Activity: Your answer must be an exact copy of the entries below, with no pictures in it.

Listed records:
━━━━━━━━━━━━━━━━

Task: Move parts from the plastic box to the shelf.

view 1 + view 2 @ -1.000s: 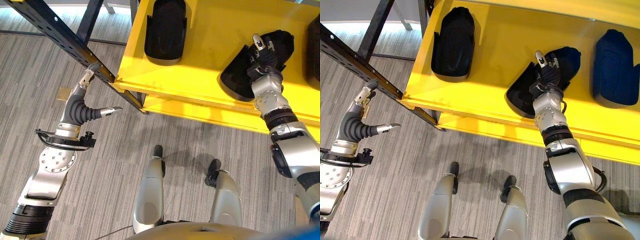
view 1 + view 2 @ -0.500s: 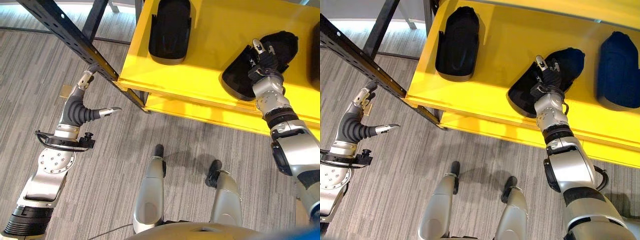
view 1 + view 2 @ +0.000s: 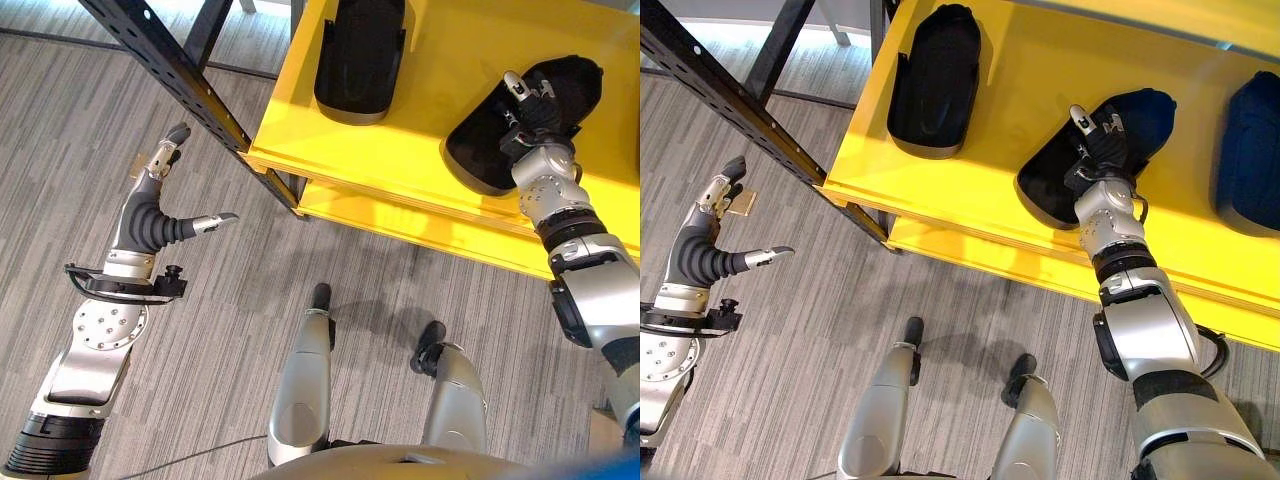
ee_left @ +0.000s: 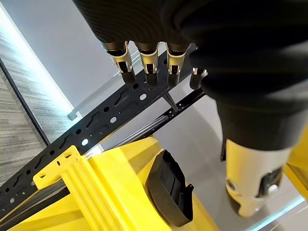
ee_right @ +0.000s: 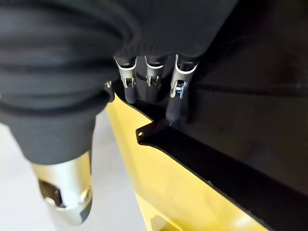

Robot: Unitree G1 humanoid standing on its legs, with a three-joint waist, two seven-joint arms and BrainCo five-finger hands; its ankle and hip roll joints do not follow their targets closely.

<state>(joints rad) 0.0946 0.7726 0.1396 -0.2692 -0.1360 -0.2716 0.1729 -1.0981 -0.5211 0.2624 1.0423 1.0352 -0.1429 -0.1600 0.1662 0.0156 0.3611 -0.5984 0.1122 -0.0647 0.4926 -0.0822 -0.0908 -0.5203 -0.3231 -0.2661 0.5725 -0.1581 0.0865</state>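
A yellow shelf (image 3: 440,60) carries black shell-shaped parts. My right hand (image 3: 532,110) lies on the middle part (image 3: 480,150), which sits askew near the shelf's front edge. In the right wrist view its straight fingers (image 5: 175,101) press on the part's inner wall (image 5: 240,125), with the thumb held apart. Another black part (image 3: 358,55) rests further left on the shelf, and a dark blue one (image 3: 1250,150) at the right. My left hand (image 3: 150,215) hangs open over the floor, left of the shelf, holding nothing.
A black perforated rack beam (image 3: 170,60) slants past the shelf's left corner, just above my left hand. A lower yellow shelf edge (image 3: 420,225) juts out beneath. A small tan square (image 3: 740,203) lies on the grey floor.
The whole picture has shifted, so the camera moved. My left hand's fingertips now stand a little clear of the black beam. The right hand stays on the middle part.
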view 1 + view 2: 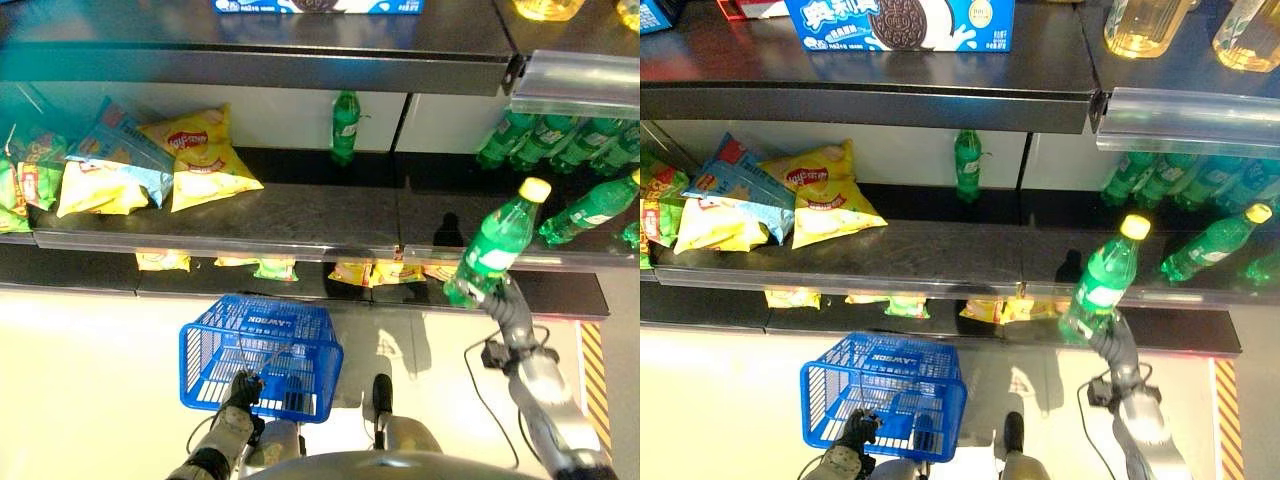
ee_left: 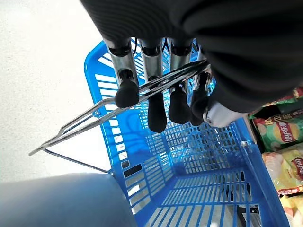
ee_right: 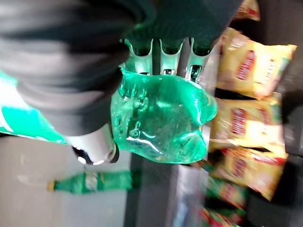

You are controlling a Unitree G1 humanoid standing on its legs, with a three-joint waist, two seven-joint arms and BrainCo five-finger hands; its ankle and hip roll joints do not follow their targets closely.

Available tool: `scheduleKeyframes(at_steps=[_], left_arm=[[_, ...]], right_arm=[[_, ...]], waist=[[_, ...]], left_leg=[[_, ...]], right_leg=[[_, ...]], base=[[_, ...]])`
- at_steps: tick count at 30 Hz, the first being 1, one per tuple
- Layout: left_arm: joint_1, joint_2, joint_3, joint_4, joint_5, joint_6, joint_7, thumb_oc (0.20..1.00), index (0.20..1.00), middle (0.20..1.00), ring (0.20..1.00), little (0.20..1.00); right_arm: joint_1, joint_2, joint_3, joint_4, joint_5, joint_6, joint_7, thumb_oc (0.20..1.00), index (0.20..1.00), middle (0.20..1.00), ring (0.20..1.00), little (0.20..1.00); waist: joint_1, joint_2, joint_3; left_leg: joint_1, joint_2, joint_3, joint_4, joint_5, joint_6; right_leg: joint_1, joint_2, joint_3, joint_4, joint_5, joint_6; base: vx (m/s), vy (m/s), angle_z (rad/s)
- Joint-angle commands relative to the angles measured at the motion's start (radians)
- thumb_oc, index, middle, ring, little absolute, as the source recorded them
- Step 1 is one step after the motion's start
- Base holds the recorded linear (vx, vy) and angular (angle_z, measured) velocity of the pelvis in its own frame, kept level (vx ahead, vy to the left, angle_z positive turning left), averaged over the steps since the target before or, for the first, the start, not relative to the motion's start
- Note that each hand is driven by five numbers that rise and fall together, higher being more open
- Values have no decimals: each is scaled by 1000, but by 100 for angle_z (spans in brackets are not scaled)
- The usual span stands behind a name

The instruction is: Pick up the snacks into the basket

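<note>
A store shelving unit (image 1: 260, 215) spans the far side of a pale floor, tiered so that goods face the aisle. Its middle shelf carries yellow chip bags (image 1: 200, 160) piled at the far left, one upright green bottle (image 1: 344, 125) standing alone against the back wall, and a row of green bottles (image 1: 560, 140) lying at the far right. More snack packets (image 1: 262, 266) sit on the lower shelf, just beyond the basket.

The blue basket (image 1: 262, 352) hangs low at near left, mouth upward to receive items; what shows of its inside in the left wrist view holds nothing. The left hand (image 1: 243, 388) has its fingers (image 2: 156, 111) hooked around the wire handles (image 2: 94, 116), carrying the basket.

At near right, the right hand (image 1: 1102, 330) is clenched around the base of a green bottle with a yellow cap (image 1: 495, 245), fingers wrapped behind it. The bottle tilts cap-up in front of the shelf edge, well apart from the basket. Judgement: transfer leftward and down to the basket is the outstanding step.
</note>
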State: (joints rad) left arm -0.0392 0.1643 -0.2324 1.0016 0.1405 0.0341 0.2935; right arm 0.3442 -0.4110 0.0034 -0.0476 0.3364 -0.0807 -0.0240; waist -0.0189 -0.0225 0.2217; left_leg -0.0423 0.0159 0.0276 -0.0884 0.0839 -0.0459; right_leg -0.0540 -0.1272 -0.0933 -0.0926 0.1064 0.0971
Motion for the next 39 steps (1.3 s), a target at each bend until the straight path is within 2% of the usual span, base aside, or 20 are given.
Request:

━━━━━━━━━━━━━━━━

Result for this exercise:
Task: Move parts from the plastic box to the shelf.

view 1 + view 2 @ -1.000s: 
view 1 + view 2 @ -0.500s: 
view 1 + view 2 @ +0.000s: 
ee_left @ +0.000s: 
ee_right @ +0.000s: 

Robot: Unitree G1 humanoid standing on its legs, with a three-joint waist, two seven-joint arms and BrainCo five-finger hands; its ankle and hip roll joints do not follow their targets closely.

<state>(joints rad) 0.0946 0.7726 0.1396 -0.2692 -0.1360 -0.2716 0.1729 -1.0981 -0.5211 0.2624 1.0423 1.0352 -0.1429 -0.1600 0.1662 0.0156 0.3611 -0.5984 0.1122 -0.0647 0.4926 -0.0822 -0.0908 -0.5203 -0.3231 -0.2661 0.5725 -0.1581 0.0865</state>
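A yellow shelf (image 3: 440,60) carries black shell-shaped parts. My right hand (image 3: 532,110) lies on the middle part (image 3: 480,150), which sits askew near the shelf's front edge. In the right wrist view its straight fingers (image 5: 175,101) press on the part's inner wall (image 5: 240,125), with the thumb held apart. Another black part (image 3: 358,55) rests further left on the shelf, and a dark blue one (image 3: 1250,150) at the right. My left hand (image 3: 150,215) hangs open over the floor, left of the shelf, holding nothing.
A black perforated rack beam (image 3: 170,60) slants past the shelf's left corner, just above my left hand. A lower yellow shelf edge (image 3: 420,225) juts out beneath. A small tan square (image 3: 740,203) lies on the grey floor.
The whole picture has shifted, so the camera moved. My left hand's fingertips now stand a little clear of the black beam. The right hand stays on the middle part.
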view 1 + view 2: 
ee_left: 
ee_right: 

You are controlling a Unitree G1 humanoid standing on its legs, with a three-joint waist, two seven-joint arms and BrainCo five-finger hands; its ankle and hip roll joints do not follow their targets closely.

Available tool: `scheduleKeyframes(at_steps=[_], left_arm=[[_, ...]], right_arm=[[_, ...]], waist=[[_, ...]], left_leg=[[_, ...]], right_leg=[[_, ...]], base=[[_, ...]])`
- at_steps: tick count at 30 Hz, the first being 1, one per tuple
- Layout: left_arm: joint_1, joint_2, joint_3, joint_4, joint_5, joint_6, joint_7, thumb_oc (0.20..1.00), index (0.20..1.00), middle (0.20..1.00), ring (0.20..1.00), little (0.20..1.00); right_arm: joint_1, joint_2, joint_3, joint_4, joint_5, joint_6, joint_7, thumb_oc (0.20..1.00), index (0.20..1.00), middle (0.20..1.00), ring (0.20..1.00), little (0.20..1.00); waist: joint_1, joint_2, joint_3; left_leg: joint_1, joint_2, joint_3, joint_4, joint_5, joint_6; right_leg: joint_1, joint_2, joint_3, joint_4, joint_5, joint_6; base: vx (m/s), vy (m/s), angle_z (rad/s)
- Joint-angle commands relative to the angles measured at the motion's start (radians)
- thumb_oc, index, middle, ring, little absolute, as the source recorded them
- Step 1 is one step after the motion's start
- Base holds the recorded linear (vx, vy) and angular (angle_z, measured) velocity of the pelvis in its own frame, kept level (vx ahead, vy to the left, angle_z positive turning left), averaged over the steps since the target before or, for the first, the start, not relative to the motion's start
- Note that each hand is driven by five numbers that rise and fall together, higher being more open
- Values have no decimals: each is scaled by 1000, but by 100 for angle_z (spans in brackets are not scaled)
- The usual span stands behind a name

The instruction is: Pick up the snacks into the basket

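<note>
A store shelving unit (image 1: 260, 215) spans the far side of a pale floor, tiered so that goods face the aisle. Its middle shelf carries yellow chip bags (image 1: 200, 160) piled at the far left, one upright green bottle (image 1: 344, 125) standing alone against the back wall, and a row of green bottles (image 1: 560, 140) lying at the far right. More snack packets (image 1: 262, 266) sit on the lower shelf, just beyond the basket.

The blue basket (image 1: 262, 352) hangs low at near left, mouth upward to receive items; what shows of its inside in the left wrist view holds nothing. The left hand (image 1: 243, 388) has its fingers (image 2: 156, 111) hooked around the wire handles (image 2: 94, 116), carrying the basket.

At near right, the right hand (image 1: 1102, 330) is clenched around the base of a green bottle with a yellow cap (image 1: 495, 245), fingers wrapped behind it. The bottle tilts cap-up in front of the shelf edge, well apart from the basket. Judgement: transfer leftward and down to the basket is the outstanding step.
</note>
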State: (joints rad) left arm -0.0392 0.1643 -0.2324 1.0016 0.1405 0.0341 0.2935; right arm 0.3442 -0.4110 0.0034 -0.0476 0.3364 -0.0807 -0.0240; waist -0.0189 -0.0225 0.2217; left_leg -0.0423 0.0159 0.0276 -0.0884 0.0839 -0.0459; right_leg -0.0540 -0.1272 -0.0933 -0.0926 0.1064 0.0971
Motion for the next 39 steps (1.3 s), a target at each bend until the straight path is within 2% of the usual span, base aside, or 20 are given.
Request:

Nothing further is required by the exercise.